I didn't know you all were using it down there.But thanks for the thumbs up


----------



## charley7897 (Mar 1, 2008)

JustAnotherJ  


Question for you what size bag of Celox 15G or 35G ? Also when you say reapply are you talking adding a second bag?Also how long was pressure held for ?


Celox has an effect which I call the m&m effect when it gets into the cavity the majority of outside gets exposed to blood forms like a hard slimy shell however there is still yellow unexposed Celox in the center.If you manipulate the material with your palm like a massaging motion you tend to break that up and have more Celox to use.All of the Celox will still work to some extent after exposure it's not like others once its exposed it's done.This is do to it's mechanism on how it works which is Ionic bonds

We have Celox D coming out that will solve the a lot of these concerns on the high flow bleeds.


----------



## EMSDoc (Mar 1, 2008)

82ndtrooper --

The exothermic reaction is localized only to where the product touches the wound.  It does not have any systemic effects.  Also, the reaction only lasts about 10-20 seconds or so.  But if you have never seen it, you should take a zeolite-based dressing and place it in a cup of water... it is most impressive!

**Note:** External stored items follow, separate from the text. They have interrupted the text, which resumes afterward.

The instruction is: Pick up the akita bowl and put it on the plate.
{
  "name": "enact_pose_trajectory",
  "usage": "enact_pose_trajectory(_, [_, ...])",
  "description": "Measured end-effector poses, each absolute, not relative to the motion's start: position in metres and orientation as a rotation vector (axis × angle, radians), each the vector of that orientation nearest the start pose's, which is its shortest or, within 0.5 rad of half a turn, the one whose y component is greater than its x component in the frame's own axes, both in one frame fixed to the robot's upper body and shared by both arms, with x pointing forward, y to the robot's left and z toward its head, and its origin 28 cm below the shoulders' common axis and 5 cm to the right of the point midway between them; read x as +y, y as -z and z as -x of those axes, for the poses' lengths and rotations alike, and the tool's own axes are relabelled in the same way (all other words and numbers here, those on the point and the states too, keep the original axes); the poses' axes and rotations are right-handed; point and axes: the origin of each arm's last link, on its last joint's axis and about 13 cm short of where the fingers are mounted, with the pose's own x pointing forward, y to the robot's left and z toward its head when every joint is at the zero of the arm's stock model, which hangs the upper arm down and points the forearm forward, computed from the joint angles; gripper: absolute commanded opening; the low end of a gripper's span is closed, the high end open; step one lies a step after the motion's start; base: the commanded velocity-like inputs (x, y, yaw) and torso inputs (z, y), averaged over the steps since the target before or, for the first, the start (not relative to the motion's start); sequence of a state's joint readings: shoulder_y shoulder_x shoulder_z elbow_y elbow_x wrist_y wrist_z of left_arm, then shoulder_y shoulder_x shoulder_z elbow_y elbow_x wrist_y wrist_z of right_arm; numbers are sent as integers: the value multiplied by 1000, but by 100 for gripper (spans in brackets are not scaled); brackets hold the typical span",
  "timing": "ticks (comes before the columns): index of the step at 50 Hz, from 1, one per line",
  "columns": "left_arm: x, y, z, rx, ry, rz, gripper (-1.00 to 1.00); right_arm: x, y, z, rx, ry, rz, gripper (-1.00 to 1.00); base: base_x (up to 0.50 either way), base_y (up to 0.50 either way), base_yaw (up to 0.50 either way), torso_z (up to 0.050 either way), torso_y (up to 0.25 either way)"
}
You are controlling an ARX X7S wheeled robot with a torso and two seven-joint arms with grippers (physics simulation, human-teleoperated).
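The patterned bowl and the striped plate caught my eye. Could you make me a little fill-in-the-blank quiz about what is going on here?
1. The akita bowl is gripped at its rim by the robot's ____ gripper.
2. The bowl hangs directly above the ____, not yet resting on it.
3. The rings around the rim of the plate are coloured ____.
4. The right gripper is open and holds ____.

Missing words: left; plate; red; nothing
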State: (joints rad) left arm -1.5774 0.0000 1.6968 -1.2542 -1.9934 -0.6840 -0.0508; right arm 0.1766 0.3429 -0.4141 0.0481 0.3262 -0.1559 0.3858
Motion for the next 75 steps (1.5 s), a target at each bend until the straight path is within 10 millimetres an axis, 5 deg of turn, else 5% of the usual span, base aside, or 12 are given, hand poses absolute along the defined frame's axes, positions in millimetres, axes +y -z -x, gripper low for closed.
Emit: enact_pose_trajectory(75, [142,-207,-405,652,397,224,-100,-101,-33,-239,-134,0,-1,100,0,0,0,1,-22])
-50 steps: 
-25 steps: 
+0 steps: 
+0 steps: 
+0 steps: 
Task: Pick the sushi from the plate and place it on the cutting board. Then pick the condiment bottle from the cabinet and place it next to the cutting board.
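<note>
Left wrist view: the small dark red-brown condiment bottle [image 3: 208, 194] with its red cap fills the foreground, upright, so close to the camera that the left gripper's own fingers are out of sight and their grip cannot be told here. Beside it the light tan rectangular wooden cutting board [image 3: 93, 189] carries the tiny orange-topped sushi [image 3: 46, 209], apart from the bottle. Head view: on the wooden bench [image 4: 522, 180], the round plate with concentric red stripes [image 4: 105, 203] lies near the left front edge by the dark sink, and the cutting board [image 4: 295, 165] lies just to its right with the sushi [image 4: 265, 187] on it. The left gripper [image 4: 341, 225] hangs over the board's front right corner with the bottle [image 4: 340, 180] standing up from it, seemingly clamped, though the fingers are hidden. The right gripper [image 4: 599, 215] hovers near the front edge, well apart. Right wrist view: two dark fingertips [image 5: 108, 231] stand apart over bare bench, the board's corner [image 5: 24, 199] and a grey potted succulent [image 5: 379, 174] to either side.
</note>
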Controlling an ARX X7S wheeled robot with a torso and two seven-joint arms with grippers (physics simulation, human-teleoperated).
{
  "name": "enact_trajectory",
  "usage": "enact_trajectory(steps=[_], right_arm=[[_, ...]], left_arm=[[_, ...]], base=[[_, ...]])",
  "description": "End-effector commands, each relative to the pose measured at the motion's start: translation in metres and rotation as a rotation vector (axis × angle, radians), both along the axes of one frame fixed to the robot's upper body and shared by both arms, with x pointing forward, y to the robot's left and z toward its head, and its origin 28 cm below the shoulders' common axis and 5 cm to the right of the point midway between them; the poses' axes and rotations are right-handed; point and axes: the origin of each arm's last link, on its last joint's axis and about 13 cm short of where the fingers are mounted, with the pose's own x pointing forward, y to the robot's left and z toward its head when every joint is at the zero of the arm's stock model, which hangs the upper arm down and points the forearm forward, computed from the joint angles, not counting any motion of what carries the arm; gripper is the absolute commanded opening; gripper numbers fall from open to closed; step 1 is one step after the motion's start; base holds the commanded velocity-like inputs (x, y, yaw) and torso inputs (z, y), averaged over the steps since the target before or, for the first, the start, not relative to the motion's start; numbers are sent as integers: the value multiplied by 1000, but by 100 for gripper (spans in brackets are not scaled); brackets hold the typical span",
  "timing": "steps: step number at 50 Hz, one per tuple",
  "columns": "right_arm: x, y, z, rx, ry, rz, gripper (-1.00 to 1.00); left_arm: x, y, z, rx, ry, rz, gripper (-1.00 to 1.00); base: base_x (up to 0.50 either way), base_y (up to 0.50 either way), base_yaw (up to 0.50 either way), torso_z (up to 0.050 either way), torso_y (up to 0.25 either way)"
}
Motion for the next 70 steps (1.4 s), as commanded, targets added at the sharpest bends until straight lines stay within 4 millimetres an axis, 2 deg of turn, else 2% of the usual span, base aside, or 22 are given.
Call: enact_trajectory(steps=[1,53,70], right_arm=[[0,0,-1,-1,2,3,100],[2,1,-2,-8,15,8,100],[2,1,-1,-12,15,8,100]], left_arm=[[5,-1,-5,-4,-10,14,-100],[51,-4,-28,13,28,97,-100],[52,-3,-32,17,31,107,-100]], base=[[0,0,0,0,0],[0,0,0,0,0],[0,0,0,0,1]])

As I noted earlier the newer formulations of this product have been changed so this is less of an issue.  But to be honest, a localized burn vs. bleeding to death isn't really a contest in my book.

EMSDoc :cool:


----------



## x SF med (Mar 1, 2008)

JustAnotherJ said:


> I've replaced all my CAT TQ's with The Hulk Band-Aids




Not Scooby-Doo?

I think since you're AF maybe Hello Kitty would be nice too.:doh:

Thanks for the write up EMS Doc.  People forget how effective properly performed direct pressure can be - don't worry baout the pressure, the guy/gal is already leaking bodily fluids all over everything - how much more pain do you think good pressure is going to cause the patient.


----------



## 8'Duece (Mar 1, 2008)

EMSDoc said:


> 82ndtrooper --
> 
> The exothermic reaction is localized only to where the product touches the wound.  It does not have any systemic effects.  Also, the reaction only lasts about 10-20 seconds or so.  But if you have never seen it, you should take a zeolite-based dressing and place it in a cup of water... it is most impressive!
> 
> ...



Exactly the answer I was looking for.  Thanks again Doc !


----------



## Brooklynben (Mar 2, 2008)

I've always wondered how difficult some of these agents are later to debride from a wound?  For instance; are some of less exothermic compounds easier to wash out?


----------



## pardus (Mar 2, 2008)

JustAnotherJ said:


> I've replaced all my CAT TQ's with The Hulk Band-Aids



Holy shit!!!!

I almost pissed myself laughing at this one!


----------



## charley7897 (Mar 2, 2008)

Brooklynben said:


> I've always wondered how difficult some of these agents are later to debride from a wound?  For instance; are some of less exothermic compounds easier to wash out?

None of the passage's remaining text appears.